WHAT IS BEING ASKED
Your answer should consist of all lines in the listing that hold the word "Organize".

---+---

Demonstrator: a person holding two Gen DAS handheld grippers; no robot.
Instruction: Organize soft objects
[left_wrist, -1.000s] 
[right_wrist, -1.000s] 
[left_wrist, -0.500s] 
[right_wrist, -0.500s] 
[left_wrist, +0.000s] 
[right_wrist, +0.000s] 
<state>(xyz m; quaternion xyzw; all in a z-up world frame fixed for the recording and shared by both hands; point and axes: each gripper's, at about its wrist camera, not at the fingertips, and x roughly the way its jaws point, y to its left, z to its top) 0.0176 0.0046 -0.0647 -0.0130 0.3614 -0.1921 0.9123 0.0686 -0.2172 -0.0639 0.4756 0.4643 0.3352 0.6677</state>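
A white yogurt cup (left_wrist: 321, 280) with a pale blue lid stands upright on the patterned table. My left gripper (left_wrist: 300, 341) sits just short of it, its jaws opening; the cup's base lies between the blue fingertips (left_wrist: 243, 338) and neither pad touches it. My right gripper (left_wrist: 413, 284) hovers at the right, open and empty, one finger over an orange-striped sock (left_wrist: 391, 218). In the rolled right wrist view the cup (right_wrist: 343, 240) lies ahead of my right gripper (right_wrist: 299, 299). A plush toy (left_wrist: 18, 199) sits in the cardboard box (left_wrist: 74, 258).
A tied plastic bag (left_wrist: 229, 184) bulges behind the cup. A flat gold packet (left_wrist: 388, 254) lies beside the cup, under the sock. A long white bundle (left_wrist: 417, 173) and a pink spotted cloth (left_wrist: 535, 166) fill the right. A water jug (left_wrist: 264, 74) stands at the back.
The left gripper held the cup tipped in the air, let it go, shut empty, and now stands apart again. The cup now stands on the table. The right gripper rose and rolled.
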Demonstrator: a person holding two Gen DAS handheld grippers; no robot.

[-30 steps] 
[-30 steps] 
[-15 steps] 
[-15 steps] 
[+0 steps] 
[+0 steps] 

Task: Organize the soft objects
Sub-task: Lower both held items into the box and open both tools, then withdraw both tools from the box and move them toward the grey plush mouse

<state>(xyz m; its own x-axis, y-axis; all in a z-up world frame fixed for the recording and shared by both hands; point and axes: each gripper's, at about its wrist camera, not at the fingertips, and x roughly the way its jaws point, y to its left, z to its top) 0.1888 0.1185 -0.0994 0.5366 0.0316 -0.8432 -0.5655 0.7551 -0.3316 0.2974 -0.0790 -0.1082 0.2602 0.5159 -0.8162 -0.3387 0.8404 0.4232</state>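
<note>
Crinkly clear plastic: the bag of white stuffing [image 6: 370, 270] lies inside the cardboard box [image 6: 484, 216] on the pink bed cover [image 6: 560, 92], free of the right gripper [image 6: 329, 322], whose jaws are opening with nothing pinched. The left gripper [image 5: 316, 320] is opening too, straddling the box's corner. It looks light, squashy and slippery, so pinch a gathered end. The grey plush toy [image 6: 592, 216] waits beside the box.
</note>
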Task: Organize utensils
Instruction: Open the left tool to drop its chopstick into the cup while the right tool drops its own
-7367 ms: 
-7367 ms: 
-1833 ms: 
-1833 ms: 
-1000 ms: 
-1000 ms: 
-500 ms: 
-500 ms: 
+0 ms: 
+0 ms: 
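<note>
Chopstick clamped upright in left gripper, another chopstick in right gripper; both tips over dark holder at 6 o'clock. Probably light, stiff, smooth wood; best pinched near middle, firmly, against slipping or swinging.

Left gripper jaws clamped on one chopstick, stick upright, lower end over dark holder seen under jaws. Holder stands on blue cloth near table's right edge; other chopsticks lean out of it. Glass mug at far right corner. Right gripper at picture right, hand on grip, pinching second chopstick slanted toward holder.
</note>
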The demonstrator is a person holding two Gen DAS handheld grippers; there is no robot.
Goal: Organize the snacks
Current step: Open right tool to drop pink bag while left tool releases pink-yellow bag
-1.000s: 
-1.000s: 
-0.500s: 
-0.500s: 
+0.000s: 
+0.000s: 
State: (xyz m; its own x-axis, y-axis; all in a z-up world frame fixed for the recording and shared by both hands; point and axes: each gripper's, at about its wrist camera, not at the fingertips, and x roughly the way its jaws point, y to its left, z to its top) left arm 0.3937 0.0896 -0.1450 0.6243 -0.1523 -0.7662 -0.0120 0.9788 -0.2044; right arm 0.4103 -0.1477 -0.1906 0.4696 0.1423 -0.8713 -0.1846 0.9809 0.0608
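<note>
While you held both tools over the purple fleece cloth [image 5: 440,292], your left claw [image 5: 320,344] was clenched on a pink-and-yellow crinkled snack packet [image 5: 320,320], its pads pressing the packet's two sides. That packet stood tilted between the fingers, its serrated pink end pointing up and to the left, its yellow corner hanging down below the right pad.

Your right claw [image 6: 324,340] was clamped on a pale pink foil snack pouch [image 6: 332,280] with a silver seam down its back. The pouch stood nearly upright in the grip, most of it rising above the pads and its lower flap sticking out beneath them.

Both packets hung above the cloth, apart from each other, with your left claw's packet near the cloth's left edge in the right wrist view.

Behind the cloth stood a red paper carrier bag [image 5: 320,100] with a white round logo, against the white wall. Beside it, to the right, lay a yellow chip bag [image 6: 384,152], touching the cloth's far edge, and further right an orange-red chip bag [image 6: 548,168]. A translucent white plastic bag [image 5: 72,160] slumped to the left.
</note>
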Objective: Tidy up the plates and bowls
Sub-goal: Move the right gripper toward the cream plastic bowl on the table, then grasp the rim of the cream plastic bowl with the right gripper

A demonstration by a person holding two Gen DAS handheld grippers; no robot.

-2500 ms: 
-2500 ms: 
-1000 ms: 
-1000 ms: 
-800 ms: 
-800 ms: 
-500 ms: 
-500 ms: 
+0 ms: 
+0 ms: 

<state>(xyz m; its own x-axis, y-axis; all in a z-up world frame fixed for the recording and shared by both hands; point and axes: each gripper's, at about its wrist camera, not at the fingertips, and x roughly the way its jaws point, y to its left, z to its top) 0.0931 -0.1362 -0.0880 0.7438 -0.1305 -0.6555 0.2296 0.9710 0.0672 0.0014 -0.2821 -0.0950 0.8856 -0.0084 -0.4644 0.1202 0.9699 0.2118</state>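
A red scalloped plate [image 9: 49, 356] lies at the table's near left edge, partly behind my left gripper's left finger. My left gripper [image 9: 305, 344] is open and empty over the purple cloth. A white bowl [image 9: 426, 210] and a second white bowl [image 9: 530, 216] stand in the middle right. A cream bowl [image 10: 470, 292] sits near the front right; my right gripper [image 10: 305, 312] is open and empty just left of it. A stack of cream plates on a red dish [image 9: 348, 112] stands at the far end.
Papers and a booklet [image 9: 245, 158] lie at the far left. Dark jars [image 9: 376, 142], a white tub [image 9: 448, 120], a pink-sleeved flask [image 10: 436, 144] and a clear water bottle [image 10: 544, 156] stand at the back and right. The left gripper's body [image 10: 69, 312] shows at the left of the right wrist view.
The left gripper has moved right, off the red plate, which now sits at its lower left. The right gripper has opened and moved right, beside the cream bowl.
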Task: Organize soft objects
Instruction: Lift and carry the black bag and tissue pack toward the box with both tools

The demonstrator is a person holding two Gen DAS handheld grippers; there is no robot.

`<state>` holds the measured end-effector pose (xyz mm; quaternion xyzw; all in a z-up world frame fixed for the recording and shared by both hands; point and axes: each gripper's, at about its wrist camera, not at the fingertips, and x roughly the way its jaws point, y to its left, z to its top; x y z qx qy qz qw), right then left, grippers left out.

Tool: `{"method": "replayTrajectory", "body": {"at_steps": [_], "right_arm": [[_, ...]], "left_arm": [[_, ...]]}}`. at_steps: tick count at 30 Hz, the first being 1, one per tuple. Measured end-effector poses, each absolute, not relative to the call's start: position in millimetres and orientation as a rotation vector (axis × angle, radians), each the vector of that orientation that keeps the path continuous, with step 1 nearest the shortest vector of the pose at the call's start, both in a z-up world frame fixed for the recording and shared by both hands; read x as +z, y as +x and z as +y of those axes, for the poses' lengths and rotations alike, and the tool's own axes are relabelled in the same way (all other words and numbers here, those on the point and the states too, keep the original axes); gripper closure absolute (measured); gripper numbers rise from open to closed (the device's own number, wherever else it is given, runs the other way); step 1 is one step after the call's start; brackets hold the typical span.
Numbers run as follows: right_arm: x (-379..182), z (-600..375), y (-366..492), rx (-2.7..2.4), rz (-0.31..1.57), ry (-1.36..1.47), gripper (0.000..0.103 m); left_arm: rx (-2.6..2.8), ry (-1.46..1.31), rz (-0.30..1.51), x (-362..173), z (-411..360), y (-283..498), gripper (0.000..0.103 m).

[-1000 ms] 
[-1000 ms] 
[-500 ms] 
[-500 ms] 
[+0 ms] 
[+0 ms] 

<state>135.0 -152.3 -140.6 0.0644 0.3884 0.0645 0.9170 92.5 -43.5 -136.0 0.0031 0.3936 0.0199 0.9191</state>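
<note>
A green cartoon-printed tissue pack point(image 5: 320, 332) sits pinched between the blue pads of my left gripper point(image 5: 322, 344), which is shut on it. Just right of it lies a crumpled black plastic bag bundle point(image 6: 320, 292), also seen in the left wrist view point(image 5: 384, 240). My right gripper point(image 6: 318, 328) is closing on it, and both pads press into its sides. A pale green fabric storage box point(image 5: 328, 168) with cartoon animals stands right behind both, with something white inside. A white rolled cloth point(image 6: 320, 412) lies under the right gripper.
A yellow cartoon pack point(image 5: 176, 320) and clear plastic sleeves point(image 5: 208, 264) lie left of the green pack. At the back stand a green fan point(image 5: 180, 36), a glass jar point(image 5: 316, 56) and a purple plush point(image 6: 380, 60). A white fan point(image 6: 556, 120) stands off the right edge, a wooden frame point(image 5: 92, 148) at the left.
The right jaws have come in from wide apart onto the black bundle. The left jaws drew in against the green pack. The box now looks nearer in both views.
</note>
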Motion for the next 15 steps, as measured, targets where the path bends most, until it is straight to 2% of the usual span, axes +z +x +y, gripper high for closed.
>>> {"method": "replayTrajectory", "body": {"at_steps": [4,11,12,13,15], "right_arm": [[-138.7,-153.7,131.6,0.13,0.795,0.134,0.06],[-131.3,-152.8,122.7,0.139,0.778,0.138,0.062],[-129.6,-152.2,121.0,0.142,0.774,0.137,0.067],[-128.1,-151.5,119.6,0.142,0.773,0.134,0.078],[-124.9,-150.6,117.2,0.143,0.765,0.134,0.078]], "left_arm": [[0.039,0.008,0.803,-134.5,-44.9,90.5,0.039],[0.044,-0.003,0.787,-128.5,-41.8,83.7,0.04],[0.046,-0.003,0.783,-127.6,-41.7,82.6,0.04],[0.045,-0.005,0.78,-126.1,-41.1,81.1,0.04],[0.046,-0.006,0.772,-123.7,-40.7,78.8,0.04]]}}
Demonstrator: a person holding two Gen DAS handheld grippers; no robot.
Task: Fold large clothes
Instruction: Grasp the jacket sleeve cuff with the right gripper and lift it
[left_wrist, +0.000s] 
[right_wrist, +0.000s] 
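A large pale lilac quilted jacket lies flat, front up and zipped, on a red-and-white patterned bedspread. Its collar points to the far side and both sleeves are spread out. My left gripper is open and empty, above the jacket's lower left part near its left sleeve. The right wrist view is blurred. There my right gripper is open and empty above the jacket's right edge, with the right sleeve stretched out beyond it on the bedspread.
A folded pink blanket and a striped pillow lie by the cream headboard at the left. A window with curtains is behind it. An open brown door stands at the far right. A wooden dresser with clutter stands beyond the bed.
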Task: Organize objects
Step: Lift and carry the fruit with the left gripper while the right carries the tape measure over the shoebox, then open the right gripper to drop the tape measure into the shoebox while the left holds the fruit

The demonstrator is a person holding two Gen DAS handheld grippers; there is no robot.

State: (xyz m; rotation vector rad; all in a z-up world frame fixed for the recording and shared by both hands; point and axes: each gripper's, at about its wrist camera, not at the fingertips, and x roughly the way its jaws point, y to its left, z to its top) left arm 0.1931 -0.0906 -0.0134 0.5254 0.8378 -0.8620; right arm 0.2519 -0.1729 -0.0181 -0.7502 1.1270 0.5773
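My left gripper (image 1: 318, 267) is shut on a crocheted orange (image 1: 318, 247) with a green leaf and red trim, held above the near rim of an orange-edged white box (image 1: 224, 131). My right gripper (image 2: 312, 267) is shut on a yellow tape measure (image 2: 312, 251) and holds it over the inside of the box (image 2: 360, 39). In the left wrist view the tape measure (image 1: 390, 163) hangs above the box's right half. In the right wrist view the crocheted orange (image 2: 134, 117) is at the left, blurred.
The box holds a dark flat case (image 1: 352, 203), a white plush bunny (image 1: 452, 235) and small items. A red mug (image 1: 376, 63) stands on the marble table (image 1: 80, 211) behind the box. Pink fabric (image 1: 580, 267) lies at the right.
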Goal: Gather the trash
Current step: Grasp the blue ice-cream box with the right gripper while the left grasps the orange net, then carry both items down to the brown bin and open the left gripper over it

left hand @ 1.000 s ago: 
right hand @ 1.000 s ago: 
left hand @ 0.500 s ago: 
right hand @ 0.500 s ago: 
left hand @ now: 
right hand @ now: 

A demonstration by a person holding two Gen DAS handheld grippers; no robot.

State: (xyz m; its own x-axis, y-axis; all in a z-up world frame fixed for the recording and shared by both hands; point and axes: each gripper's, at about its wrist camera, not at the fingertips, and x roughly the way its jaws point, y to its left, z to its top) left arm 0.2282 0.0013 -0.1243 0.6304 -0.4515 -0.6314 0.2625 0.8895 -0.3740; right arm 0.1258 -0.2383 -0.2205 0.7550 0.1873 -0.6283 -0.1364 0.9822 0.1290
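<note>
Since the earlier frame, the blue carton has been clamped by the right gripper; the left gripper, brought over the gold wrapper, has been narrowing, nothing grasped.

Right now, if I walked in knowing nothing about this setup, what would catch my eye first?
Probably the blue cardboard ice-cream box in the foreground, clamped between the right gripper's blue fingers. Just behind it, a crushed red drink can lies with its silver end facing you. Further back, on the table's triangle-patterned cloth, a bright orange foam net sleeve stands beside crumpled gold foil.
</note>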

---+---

TASK OUTPUT
Instruction: Organize soft objects
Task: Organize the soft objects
Task: Organize utensils
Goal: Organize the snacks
Task: Organize soft objects
Task: Organize objects

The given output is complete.